Действительно, там стояло что-то вроде Реджинальда. Представители двух поколений взглянули друг на друга, мало того — они друг друга рассмотрели и друг другу не понравились. Мартышка думал о том, что будущий тесть — не столько герой Диккенса, сколько самый неприятный из старых хрычей, которых он видел немало; тогда как сэр Эйлмер, окинув взглядом все, от лимонных волос до носков со стрелками, убедился в том, что будущий зять — именно хлыщ и кретин.
Однако он решил ворковать, и ворковать стал:
— А, вот и вы! Реджинальд Твистлтон, если не ошибаюсь?

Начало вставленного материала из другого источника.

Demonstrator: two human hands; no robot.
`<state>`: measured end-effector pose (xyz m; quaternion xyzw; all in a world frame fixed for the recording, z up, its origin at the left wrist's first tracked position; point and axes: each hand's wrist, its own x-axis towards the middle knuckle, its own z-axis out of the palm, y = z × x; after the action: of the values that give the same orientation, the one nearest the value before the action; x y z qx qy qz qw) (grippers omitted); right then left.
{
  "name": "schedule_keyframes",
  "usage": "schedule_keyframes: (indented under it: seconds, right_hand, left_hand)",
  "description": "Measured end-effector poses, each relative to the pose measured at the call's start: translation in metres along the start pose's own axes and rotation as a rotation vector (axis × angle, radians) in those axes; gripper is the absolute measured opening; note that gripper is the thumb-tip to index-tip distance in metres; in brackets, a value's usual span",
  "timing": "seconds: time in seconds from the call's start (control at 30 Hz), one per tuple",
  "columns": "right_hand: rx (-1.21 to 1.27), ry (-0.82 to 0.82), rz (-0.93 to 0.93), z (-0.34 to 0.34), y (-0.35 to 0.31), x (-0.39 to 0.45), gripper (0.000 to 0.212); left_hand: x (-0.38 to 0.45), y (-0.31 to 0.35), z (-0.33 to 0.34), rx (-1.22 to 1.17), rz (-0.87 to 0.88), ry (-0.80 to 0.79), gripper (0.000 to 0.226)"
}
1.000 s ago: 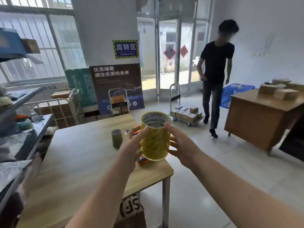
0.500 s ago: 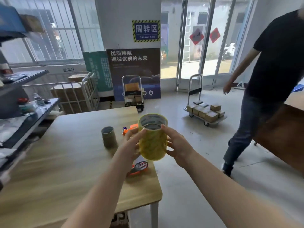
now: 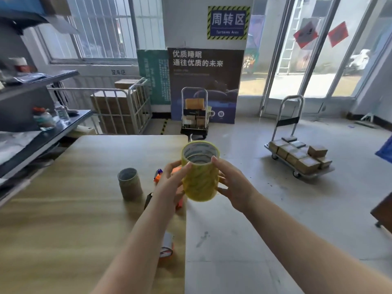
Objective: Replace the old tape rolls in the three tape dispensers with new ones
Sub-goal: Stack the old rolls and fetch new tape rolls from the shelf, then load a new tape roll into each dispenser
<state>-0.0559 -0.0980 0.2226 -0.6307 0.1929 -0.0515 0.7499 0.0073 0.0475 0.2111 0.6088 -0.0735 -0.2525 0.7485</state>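
I hold a stack of new yellow tape rolls [image 3: 200, 179] upright in the air, over the right edge of the wooden table [image 3: 63, 219]. My left hand [image 3: 169, 185] grips its left side and my right hand [image 3: 233, 187] grips its right side, fingers curled round the wrap. A stack of empty brown cardboard tape cores [image 3: 129, 183] stands on the table to the left. Orange tape dispensers lie on the table, partly hidden by my left arm: one [image 3: 158, 175] behind my left hand, another [image 3: 167, 247] near the table's edge below my forearm.
A dark metal shelf [image 3: 42, 132] with bottles lines the left side. A wire cage cart [image 3: 125, 107] with cartons stands behind the table. Two hand trolleys, a near one [image 3: 195, 115] and a flat one with small boxes [image 3: 297, 153], stand on the tiled floor.
The view has swung left and nearer the table. The person in black who walked by on the right is out of view. Both hands still hold the yellow stack.
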Motion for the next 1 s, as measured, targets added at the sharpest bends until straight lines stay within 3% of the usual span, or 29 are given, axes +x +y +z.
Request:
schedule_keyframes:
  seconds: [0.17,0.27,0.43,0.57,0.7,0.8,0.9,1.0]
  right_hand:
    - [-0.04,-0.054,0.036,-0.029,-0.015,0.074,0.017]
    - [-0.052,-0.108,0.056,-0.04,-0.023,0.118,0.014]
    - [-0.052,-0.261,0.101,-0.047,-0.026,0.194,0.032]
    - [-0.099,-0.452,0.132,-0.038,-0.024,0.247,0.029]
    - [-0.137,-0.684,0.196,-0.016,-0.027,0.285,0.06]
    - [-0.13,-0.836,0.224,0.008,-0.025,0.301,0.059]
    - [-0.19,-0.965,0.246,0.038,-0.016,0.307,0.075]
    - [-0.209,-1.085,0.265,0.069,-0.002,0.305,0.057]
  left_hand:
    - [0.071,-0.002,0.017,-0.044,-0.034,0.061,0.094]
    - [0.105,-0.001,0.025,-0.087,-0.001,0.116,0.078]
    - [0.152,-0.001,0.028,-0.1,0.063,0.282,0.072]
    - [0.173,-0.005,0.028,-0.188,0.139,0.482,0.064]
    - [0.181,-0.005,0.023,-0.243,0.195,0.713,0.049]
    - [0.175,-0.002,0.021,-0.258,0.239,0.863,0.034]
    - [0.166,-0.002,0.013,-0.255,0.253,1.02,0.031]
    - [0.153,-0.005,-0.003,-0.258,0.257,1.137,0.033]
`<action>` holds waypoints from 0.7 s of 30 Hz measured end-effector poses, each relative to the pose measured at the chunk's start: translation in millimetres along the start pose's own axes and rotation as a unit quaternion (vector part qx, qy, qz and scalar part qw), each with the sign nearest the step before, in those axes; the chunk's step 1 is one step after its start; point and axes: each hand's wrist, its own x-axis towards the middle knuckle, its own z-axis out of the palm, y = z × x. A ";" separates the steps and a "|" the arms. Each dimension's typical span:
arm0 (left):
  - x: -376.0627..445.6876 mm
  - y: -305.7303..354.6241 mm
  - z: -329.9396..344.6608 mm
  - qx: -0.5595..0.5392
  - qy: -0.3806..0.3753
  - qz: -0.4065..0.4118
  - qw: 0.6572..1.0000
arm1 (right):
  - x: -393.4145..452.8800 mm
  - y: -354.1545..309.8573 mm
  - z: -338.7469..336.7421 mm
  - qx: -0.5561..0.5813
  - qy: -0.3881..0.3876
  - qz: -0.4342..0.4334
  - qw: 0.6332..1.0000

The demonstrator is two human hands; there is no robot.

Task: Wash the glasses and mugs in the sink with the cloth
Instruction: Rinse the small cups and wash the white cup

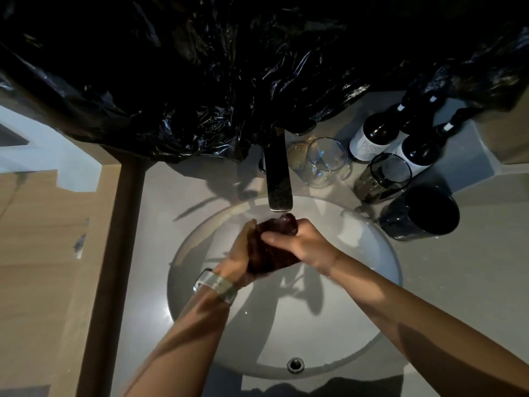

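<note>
From the head camera, both hands wring a dark cloth under the tap over the basin: left hand and right hand have fingers curled round it. It looks sodden, limp and light. At two o'clock on the bench wait a clear glass, a smoky tumbler and a dark mug: likely fragile and slippery when wet, best gripped round the body.

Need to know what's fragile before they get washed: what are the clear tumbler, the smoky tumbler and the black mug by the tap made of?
Clear tumbler: glass, see-through with glints. Smoky grey tumbler: tinted glass, semi-transparent. Black mug: opaque and glossy, probably glazed ceramic, possibly dark glass.
</note>
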 end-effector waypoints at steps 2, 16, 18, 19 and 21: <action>4.2 8.6 -7.5 0.021 -0.047 -0.004 0.999 | 0.0 -0.5 -6.9 -0.129 -0.070 -0.070 0.987; 37.9 -33.9 2.0 0.123 0.174 0.180 0.960 | 28.3 7.4 -1.7 0.023 0.104 0.181 0.978; 34.1 -23.2 2.8 0.059 0.131 0.100 0.985 | 24.4 13.2 0.5 0.003 0.093 0.109 0.990; 32.3 -18.0 2.7 0.011 0.074 0.049 0.996 | 21.0 16.7 2.3 -0.011 0.087 0.051 0.995; 29.5 -10.7 -1.4 -0.065 0.001 -0.024 0.998 | 12.5 22.2 3.7 -0.059 0.044 -0.051 0.996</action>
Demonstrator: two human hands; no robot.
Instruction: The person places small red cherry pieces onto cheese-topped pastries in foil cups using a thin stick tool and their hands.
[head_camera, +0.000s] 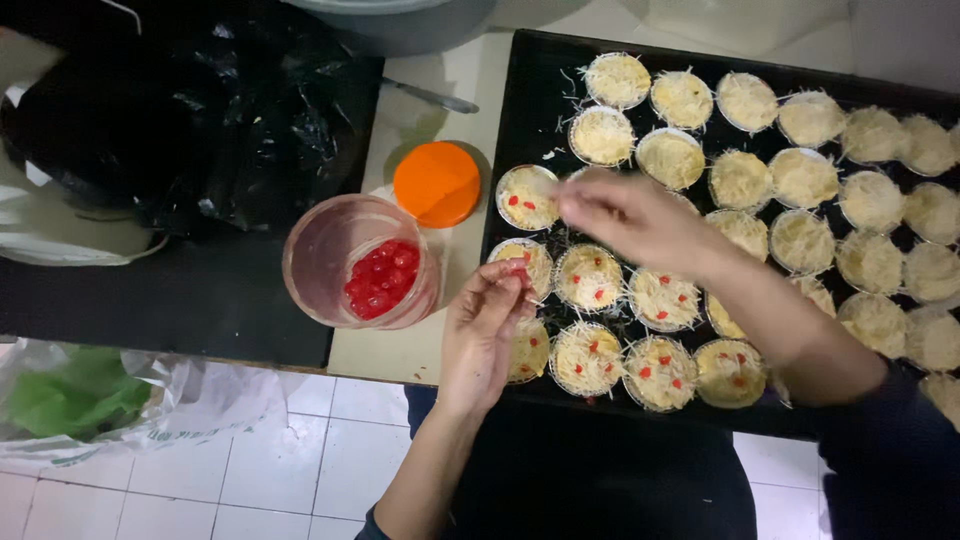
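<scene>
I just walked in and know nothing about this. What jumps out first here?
The black tray on the right, packed with small round cups heaped with pale shredded topping; those nearest the person also carry red bits. Over them, the right hand reaches across while the left hand pinches red pieces. Left of the tray stand a clear jar of red pieces and its orange lid.

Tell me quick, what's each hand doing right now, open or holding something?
Left hand: fingers pinched on small red bits at the tips, over the black tray.
Right hand: blurred, fingertips pinched together above the cheese-topped cups; what it holds cannot be told.
</scene>
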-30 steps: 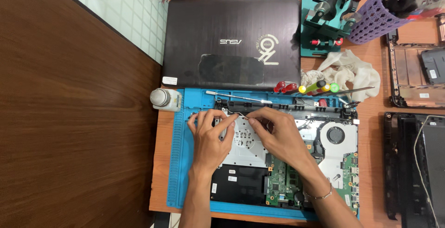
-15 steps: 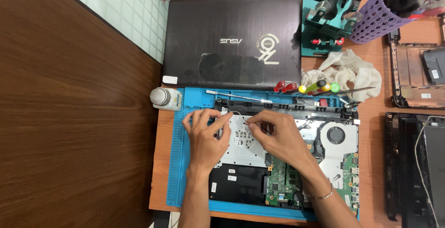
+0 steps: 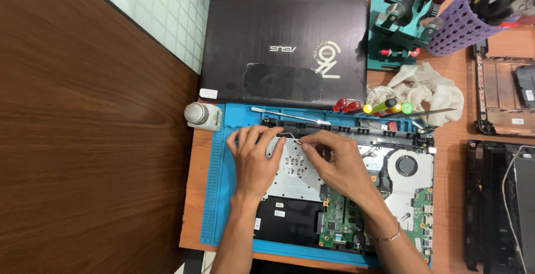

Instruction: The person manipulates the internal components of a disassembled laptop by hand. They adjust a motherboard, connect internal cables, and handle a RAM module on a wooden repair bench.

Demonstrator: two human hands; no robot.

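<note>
1. The left hand (image 3: 253, 160) lies flat on the silver metal plate (image 3: 295, 176) of an opened laptop base (image 3: 390, 196), fingers spread and pressing down near the upper left corner. It grips nothing that can be seen.
2. The right hand (image 3: 337, 162) rests just beside the left, over the middle of the same base. Its thumb and forefinger are pinched narrow on a thin white wire (image 3: 290, 136), which arcs from the pinch toward the fingertips of the left hand.
3. The wire sits at the upper edge of the silver plate, just below the hinge strip of the base.
4. The base lies on a blue work mat (image 3: 214, 196) on an orange-brown table (image 3: 192, 196). A green circuit board (image 3: 340, 226) and a round cooling fan (image 3: 405, 166) show to the right of the hands.
5. Above the mat lies a dark laptop lid (image 3: 284, 45), closed face up. A small white bottle (image 3: 200, 115) stands at the mat's upper left corner.
6. Screwdrivers with coloured handles (image 3: 384, 107) and a white cloth (image 3: 423, 87) lie to the upper right; a purple basket (image 3: 462, 23) stands behind them.
</note>
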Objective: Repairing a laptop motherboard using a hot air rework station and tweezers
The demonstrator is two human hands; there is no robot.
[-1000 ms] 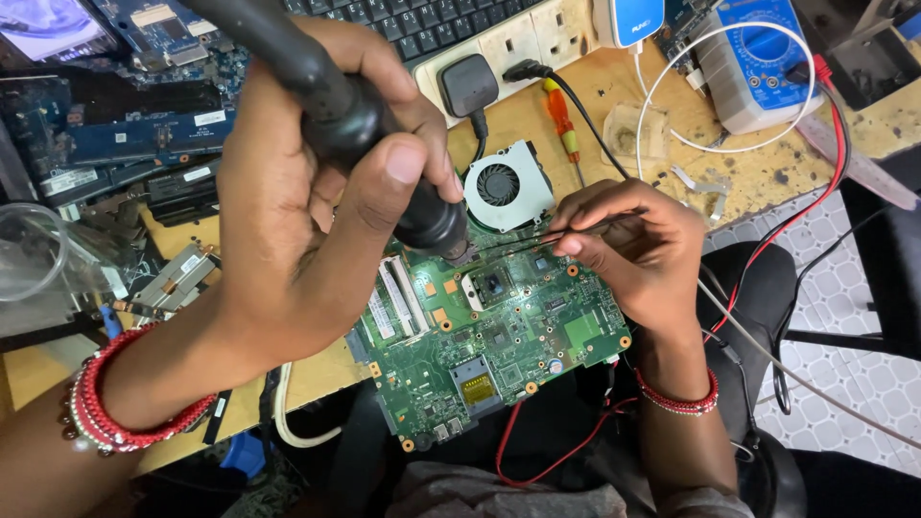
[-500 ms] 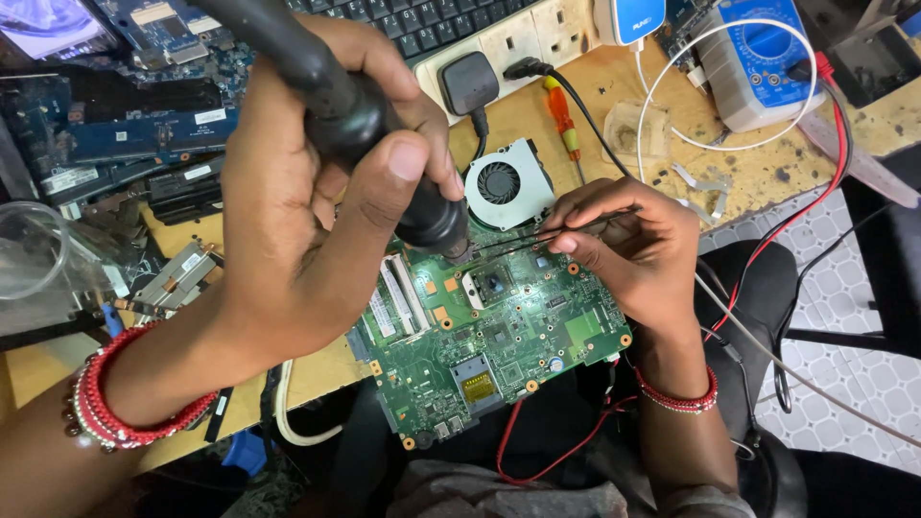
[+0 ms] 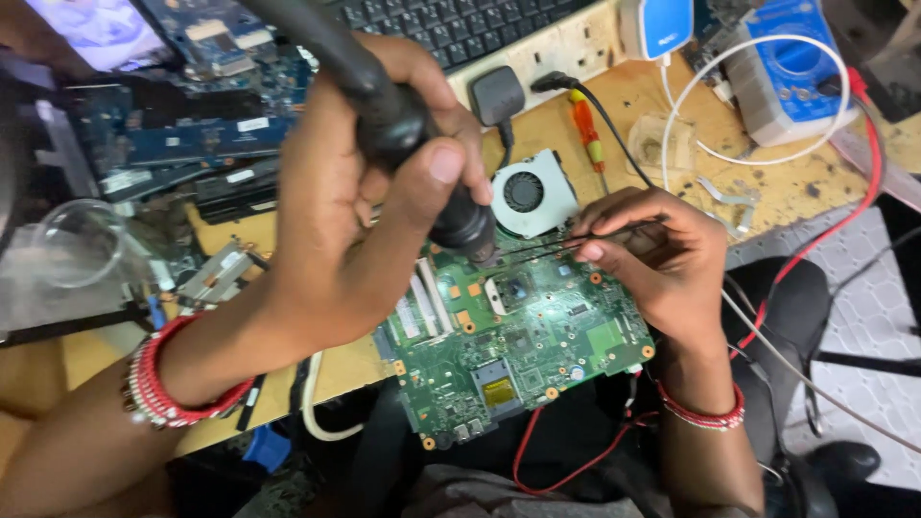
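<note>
A green circuit board [image 3: 523, 355] lies tilted at the near edge of a wooden workbench [image 3: 767, 182], partly over my lap. My left hand [image 3: 355, 201] grips a thick black hot-air tool [image 3: 403, 125], its round nozzle pointing down onto the board's upper edge. My right hand [image 3: 662, 259] pinches thin black tweezers [image 3: 566, 240] whose tips reach left under the nozzle. A grey cooling fan [image 3: 528, 192] sits attached just behind the board. Red bead bracelets circle both wrists.
A black keyboard [image 3: 460, 29] and a white power strip [image 3: 556, 48] lie at the back. A blue meter [image 3: 787, 77] with white and red leads sits at right. Blue boards [image 3: 182, 134] and a clear cup [image 3: 77, 245] crowd the left. An orange screwdriver [image 3: 587, 129] lies behind the fan.
</note>
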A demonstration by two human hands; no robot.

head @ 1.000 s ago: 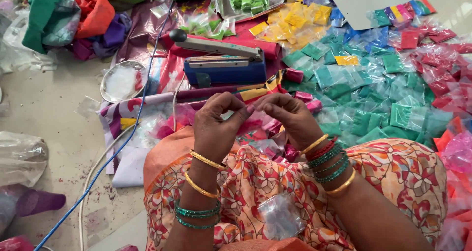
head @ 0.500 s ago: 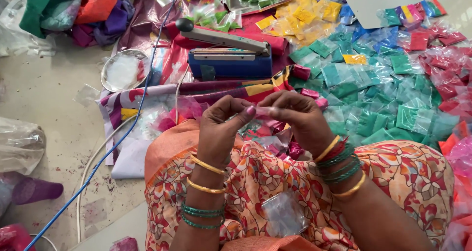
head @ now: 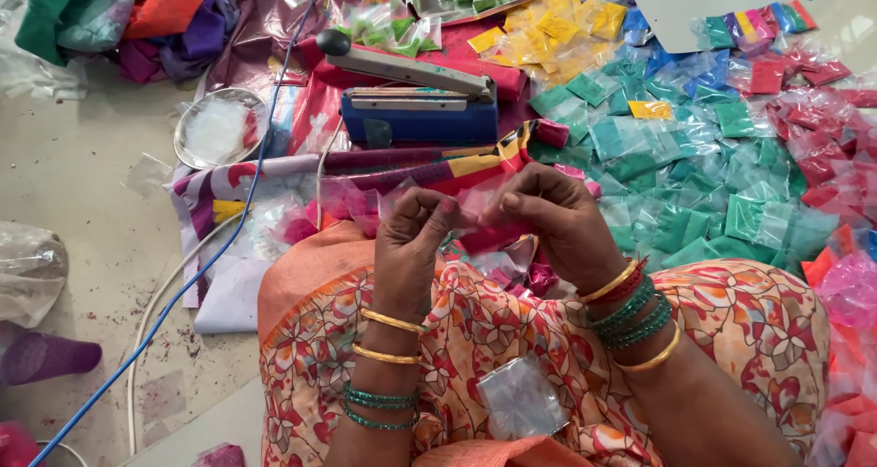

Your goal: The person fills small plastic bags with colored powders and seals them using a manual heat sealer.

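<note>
Centrally, above the lap, the left hand [head: 413, 243] and right hand [head: 557, 220] rise palm-inward, fingertips pinching a small clear packet [head: 475, 206] of pink powder between them. Just beyond them, a blue heat sealer [head: 420, 101] rests on the patterned cloth [head: 274, 175].

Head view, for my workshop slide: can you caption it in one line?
Both hands, left hand and right hand, pinch a small clear packet before a blue heat sealer.

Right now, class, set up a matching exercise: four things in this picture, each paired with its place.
Things:
1. heat sealer
2. round metal dish
3. small clear pouch
4. blue cable

Places:
A. on the floor, left of the lap
B. between both hands
C. beyond the hands, on cloth
D. left of the sealer

Pairs: 1-C, 2-D, 3-B, 4-A
</note>
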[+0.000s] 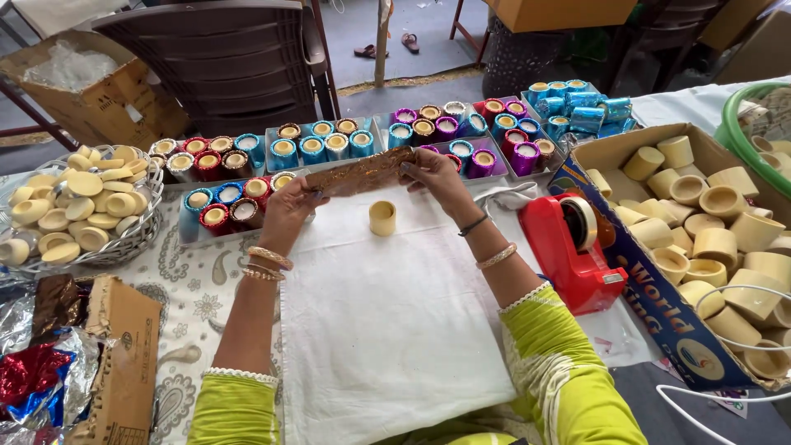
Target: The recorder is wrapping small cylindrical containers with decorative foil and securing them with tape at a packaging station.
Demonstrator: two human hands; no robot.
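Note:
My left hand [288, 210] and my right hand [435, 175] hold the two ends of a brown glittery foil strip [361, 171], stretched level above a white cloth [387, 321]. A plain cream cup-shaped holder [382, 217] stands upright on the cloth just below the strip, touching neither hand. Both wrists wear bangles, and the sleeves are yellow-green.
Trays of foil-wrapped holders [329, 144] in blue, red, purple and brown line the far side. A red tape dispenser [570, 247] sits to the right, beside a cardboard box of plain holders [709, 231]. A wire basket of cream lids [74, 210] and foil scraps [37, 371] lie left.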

— Точно. Твистлтон. Реджинальд.
— Как поживаете? — взвыл сэр Эйлмер, словно лев, получивший в зад немного дроби, когда он пил из озерца. — Рад видеть. Жена сейчас придет. Что вы тут делаете?
— Смотрю на эти… штуки.
— Коллекция. Цены ей нет.
— Правда? Нет цены?
— Она уникальна. Собирал десять лет. Вы интересуетесь Африкой?
— Да-да! Ужасно.
Усы зашевелились. Видимо, сэр Эйлмер улыбнулся. Зарождалась одна из прекрасных дружб — но тут хозяин музея увидел глиняные черепки, и улыбка сменилась исключительно жуткой гримасой, а Мартышка ощутил, что из него выскабливают внутренности совком или даже лопатой.
— А, хр-р! — вскричал баронет, возможно, взывая к африканскому богу. — Как?! Что?! Это вы?!
— Я-а-а, — проблеял Мартышка, стоя на одной ноге. — Простите, пожалуйста.